Five-Nines Availability on a Cloud Database in Real World Applications

Five-Nines Availability on a Cloud Database

One thing I really enjoy about my role at Clustrix is the exposure to a wide variety of customer environments and applications around the world. While supporting our customers I’ve become familiar with the challenges they face in developing their own products and, with a bit of luck, help them achieve their own success by getting more mileage out of their ClustrixDB installation.

Everyone on our team has this philosophy. We’re here to help, so we were excited when Gartner validated this when they reported that our customers “…were extremely satisfied in their interactions with Clustrix” — Gartner 2013 Magic Quadrant for Operational Database Systems.

You Get What You Measure

Early this year we launched an initiative to measure our demonstrated availability as an HA database. We wanted to prove to ourselves that our marketing department wasn’t getting ahead of our product’s capabilities. But really we wanted to measure as the first step of further improvement.

From the very beginning, we built ClustrixDB to automate recovery processes that require manual intervention on other systems. Automated recovery is not only necessary for truly high-availability, but also to be simple. Easy.
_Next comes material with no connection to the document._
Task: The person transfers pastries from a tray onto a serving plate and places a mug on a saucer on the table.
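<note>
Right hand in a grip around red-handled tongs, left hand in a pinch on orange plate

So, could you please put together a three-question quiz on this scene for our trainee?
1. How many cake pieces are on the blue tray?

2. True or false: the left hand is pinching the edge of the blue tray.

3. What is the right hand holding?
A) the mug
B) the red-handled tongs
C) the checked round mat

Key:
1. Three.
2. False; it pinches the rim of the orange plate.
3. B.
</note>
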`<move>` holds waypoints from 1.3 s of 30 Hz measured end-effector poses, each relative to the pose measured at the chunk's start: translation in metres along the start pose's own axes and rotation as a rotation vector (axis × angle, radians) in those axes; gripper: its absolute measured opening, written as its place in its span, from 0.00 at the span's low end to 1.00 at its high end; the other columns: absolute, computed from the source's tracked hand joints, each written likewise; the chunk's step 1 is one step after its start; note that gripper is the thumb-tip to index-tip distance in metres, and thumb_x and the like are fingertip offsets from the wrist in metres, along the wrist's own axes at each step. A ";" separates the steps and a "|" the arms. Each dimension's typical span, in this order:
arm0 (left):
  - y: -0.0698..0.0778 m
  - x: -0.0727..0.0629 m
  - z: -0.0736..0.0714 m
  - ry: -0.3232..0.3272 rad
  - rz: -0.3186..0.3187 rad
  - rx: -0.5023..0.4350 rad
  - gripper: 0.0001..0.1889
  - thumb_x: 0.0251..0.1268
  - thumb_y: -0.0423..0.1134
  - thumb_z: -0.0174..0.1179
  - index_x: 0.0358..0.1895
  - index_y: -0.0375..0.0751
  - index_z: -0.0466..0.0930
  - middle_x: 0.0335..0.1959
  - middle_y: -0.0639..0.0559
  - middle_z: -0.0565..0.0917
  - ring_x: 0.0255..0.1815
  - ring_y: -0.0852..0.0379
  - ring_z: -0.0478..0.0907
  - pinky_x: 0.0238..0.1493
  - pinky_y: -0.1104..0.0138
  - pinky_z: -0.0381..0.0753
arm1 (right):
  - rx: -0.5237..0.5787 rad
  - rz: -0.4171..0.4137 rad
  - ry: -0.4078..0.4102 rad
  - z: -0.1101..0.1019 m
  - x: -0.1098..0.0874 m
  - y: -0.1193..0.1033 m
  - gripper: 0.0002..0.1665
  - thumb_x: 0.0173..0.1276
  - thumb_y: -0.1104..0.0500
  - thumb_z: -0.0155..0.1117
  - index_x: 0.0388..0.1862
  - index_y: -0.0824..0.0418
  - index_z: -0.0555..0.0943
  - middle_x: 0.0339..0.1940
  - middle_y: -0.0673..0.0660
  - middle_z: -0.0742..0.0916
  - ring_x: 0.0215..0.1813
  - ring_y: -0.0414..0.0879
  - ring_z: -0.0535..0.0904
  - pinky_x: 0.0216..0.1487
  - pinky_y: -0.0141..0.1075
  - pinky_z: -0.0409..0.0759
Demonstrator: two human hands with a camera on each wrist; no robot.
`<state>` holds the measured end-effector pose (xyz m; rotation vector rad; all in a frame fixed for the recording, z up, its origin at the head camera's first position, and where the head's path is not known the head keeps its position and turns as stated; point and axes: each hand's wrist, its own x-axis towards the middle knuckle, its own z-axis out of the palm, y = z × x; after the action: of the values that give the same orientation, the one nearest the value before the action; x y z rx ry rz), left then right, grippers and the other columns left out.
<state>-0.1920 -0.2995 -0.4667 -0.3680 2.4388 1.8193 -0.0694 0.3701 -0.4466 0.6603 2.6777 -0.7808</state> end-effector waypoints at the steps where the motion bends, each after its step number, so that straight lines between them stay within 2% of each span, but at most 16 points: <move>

A go-back-to-sleep kind of system that won’t have you working all night to rebuild a failed server.

Carrier Grade

The industry benchmark for measuring availability is expressed in nines as a percentage of time spent available. Five-nines availability (99.999%) is considered really good. Carrier grade good. To achieve five-nines availability in a given month you either have zero issues or recover from any and all issues in less than 25 seconds total. There is no reliable way for humans to respond to issues, let alone resolve them, in that amount of time. Thus a five-nines availability system must recover automatically and fail infrequently.

Our challenge with ClustrixDB was complicated by our desire to create a scale-out cluster. As systems get larger and more complicated, the odds of failure increases. Beating these odds requires high-quality components, careful testing, and of course software that knows how to recover from failures automatically.

Being Our Own Worst Critic

When we started counting time spent unavailable, we decided to take the harshest, most critical view we could on our availability. We counted unavailable time during all maintenance windows required by Clustrix. We counted poor availability as a result of the customer overloading the system. We counted all supported systems including our customer’s development and staging environments. Any outage caused by our software or that could be handled better in future versions of our software, we counted.

We discovered that roughly 80% of all clusters enjoy 100% availability in a given month. The other 20% had issues related to hardware failure, customer workload, or even operator error. This data really helped us prioritize improvements to our software and support procedures. Internally publishing our monthly availability score and discussing the outages that were holding us back, we kept the entire organization focused on the nines.

Achievement Unlocked

Recently, our average availability score crossed into five-nines territory. It’s a milestone we plan to hold on to. And while there may be bumps in the road, our upward trajectory gives us confidence that we are doing the right things for our product and our customers.